** WHAT THE TASK REQUIRES **
In the records below, the line with "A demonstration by" opens the range and the line with "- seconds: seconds" closes it; print that range exactly and nothing else.

** DATASET ENTRIES **
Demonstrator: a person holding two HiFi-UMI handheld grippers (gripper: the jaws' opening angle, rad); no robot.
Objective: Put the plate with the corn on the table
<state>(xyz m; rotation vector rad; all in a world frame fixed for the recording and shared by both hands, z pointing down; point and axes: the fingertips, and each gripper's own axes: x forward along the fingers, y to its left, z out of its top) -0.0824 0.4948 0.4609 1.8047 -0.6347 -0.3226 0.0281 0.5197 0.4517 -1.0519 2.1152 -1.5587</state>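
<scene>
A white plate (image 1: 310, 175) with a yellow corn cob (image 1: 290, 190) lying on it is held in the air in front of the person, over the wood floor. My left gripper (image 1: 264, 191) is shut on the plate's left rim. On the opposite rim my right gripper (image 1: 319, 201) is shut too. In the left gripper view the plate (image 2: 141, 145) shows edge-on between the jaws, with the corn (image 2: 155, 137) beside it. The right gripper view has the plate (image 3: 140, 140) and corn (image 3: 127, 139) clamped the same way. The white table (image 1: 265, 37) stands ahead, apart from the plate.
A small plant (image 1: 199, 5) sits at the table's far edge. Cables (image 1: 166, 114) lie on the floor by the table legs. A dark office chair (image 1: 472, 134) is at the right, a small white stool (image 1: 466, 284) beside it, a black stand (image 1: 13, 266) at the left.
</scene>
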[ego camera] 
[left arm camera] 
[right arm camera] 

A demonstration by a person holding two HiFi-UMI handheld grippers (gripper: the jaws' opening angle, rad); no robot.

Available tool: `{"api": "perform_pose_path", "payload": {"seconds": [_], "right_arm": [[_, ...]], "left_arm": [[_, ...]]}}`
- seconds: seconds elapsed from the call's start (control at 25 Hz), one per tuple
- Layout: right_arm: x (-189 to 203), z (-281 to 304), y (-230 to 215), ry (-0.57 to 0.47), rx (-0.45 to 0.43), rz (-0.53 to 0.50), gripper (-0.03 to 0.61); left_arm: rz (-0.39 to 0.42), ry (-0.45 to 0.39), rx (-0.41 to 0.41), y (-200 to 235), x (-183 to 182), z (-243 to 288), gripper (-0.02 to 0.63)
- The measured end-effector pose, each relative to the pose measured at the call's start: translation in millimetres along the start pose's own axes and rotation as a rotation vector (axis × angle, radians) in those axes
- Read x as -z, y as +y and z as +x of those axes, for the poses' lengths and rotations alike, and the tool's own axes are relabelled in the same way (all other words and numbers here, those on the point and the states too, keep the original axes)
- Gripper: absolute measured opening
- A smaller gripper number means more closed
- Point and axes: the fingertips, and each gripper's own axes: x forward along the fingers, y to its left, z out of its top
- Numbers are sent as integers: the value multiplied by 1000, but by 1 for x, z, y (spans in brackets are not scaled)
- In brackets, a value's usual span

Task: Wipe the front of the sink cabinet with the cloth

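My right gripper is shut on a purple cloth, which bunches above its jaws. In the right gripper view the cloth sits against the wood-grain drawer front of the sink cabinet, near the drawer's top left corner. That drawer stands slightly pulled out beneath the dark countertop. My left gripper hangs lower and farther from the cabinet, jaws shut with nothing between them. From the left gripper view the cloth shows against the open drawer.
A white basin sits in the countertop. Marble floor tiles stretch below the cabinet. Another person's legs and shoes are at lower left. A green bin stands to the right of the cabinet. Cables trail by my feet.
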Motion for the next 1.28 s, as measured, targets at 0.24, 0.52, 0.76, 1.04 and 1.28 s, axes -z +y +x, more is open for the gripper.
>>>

** SOLUTION TO THIS TASK **
A demonstration by a person holding two HiFi-UMI handheld grippers (gripper: the jaws' opening angle, rad); no robot.

Available tool: `{"api": "perform_pose_path", "payload": {"seconds": [_], "right_arm": [[_, ...]], "left_arm": [[_, ...]]}}`
- seconds: seconds elapsed from the call's start (control at 25 Hz), one per tuple

No more output will be produced for this exercise.